• **PROVIDED DATA**
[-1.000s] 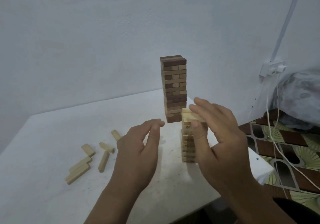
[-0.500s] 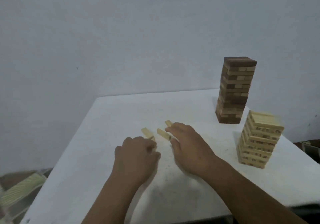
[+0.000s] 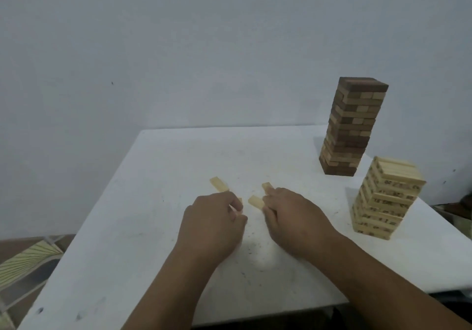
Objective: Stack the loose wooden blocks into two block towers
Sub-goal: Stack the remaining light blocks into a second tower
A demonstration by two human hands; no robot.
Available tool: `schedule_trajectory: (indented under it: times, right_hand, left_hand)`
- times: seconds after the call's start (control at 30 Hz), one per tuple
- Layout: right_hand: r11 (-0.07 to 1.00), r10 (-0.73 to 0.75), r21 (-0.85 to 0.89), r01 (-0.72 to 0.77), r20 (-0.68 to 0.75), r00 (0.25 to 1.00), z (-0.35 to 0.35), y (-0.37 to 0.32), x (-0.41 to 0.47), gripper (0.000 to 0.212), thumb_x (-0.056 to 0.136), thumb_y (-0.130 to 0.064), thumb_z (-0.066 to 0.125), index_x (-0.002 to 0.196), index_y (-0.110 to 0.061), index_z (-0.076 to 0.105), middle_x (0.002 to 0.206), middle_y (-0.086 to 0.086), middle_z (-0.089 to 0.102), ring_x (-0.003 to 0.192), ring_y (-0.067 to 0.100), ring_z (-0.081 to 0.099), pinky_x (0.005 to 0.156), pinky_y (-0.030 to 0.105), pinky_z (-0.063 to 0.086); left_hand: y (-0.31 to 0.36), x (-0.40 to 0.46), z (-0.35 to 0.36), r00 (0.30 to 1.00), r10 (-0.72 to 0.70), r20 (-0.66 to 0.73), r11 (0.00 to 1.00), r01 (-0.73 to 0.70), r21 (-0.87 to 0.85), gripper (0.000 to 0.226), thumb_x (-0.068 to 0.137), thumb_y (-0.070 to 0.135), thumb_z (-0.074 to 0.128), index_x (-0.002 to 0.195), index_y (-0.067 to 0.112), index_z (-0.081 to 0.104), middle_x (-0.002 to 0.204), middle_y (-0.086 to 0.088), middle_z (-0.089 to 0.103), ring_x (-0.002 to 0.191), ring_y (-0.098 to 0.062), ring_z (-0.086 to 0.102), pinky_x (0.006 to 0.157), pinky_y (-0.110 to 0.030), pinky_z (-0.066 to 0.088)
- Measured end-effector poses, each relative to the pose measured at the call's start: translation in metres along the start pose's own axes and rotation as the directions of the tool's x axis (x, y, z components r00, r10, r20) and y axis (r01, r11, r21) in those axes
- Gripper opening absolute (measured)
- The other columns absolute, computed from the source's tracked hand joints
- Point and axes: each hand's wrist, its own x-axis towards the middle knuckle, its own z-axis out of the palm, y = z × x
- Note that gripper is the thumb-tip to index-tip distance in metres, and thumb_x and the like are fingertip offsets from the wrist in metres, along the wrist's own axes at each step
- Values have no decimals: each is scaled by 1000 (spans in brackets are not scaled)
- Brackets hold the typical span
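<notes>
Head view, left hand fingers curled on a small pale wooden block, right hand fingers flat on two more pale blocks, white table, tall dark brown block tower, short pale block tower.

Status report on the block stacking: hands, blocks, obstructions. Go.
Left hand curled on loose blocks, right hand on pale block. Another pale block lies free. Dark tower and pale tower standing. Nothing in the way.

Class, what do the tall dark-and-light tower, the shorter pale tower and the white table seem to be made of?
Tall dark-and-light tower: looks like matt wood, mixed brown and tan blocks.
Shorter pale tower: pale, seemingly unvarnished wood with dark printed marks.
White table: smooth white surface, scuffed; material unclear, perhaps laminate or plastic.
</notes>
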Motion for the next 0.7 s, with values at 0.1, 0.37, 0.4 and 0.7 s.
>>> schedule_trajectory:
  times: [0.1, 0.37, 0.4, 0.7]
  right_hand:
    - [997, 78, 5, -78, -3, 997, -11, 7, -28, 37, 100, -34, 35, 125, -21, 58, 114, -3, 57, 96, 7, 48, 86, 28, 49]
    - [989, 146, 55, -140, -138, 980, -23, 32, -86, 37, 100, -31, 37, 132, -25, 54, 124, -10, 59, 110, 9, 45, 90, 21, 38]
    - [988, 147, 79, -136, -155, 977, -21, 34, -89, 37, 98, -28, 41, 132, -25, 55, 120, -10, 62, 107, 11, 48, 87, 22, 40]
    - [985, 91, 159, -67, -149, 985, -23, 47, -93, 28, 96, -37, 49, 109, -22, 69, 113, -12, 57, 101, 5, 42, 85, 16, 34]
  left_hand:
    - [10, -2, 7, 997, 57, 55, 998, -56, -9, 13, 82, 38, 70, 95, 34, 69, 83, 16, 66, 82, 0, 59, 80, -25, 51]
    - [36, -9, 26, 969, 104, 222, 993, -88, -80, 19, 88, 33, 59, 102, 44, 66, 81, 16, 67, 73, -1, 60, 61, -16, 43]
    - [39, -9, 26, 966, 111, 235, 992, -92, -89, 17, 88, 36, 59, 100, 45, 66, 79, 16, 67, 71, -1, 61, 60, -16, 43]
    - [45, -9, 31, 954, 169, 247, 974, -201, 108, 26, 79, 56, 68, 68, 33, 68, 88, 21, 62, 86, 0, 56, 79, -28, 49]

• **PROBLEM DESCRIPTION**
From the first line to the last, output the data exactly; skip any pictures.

• **RESPONSE TO THIS TASK**
[-1.000s] 
[-0.500s] 
[+0.000s] 
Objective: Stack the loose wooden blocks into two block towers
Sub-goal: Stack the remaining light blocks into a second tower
A demonstration by two human hands; no robot.
Available tool: `schedule_trajectory: (indented under it: times, right_hand, left_hand)`
- times: seconds after the call's start (control at 30 Hz), one per tuple
- Layout: right_hand: r11 (-0.07 to 1.00), r10 (-0.73 to 0.75), r21 (-0.85 to 0.89), r01 (-0.72 to 0.77), r20 (-0.68 to 0.75), r00 (0.25 to 1.00), z (-0.35 to 0.35), y (-0.37 to 0.32), x (-0.41 to 0.47), gripper (0.000 to 0.212), thumb_x (-0.056 to 0.136), thumb_y (-0.130 to 0.064), thumb_z (-0.066 to 0.125), index_x (-0.002 to 0.196), index_y (-0.110 to 0.061), index_z (-0.076 to 0.105), middle_x (0.002 to 0.206), middle_y (-0.086 to 0.086), middle_z (-0.089 to 0.102), ring_x (-0.003 to 0.192), ring_y (-0.067 to 0.100), ring_z (-0.081 to 0.099), pinky_x (0.005 to 0.156), pinky_y (-0.030 to 0.105), pinky_z (-0.063 to 0.086); left_hand: y (-0.31 to 0.36), x (-0.40 to 0.46), z (-0.35 to 0.36), r00 (0.30 to 1.00), r10 (-0.72 to 0.70), r20 (-0.66 to 0.73), r11 (0.00 to 1.00), r01 (-0.73 to 0.70), r21 (-0.87 to 0.85), gripper (0.000 to 0.226), thumb_x (-0.068 to 0.137), thumb_y (-0.070 to 0.135), thumb_z (-0.074 to 0.128), index_x (-0.002 to 0.195), index_y (-0.067 to 0.112), index_z (-0.081 to 0.104), middle_x (-0.002 to 0.204), middle_y (-0.086 to 0.088), middle_z (-0.089 to 0.103), ring_x (-0.002 to 0.191), ring_y (-0.098 to 0.062), ring_z (-0.086 to 0.102), pinky_x (0.006 to 0.157), pinky_y (-0.110 to 0.030), pinky_z (-0.066 to 0.088)
- Measured end-effector poses, each relative to the pose measured at the call's start: translation in metres along the start pose's own axes and rotation as the directions of the tool's x axis (x, y, z components r00, r10, r20) and y axis (r01, r11, r21) in those axes
- Gripper opening absolute (measured)
- The other columns absolute, computed from the source's tracked hand joints
- Point and axes: each hand's wrist, its own x-axis towards the middle knuckle, its own z-axis out of the palm, y = z × x
- Note that gripper is the thumb-tip to index-tip distance in metres, and thumb_x and the like are fingertip offsets from the wrist in metres, along the wrist's own axes at each step
- Values have no decimals: each is scaled by 1000 (spans in brackets are not scaled)
- Brackets hold the typical span
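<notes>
Head view, left hand fingers curled on a small pale wooden block, right hand fingers flat on two more pale blocks, white table, tall dark brown block tower, short pale block tower.

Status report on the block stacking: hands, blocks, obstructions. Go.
Left hand curled on loose blocks, right hand on pale block. Another pale block lies free. Dark tower and pale tower standing. Nothing in the way.

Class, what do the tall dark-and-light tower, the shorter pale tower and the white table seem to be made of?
Tall dark-and-light tower: looks like matt wood, mixed brown and tan blocks.
Shorter pale tower: pale, seemingly unvarnished wood with dark printed marks.
White table: smooth white surface, scuffed; material unclear, perhaps laminate or plastic.
</notes>
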Motion for the next 0.7 s, with values at 0.1, 0.37, 0.4 and 0.7 s.
>>> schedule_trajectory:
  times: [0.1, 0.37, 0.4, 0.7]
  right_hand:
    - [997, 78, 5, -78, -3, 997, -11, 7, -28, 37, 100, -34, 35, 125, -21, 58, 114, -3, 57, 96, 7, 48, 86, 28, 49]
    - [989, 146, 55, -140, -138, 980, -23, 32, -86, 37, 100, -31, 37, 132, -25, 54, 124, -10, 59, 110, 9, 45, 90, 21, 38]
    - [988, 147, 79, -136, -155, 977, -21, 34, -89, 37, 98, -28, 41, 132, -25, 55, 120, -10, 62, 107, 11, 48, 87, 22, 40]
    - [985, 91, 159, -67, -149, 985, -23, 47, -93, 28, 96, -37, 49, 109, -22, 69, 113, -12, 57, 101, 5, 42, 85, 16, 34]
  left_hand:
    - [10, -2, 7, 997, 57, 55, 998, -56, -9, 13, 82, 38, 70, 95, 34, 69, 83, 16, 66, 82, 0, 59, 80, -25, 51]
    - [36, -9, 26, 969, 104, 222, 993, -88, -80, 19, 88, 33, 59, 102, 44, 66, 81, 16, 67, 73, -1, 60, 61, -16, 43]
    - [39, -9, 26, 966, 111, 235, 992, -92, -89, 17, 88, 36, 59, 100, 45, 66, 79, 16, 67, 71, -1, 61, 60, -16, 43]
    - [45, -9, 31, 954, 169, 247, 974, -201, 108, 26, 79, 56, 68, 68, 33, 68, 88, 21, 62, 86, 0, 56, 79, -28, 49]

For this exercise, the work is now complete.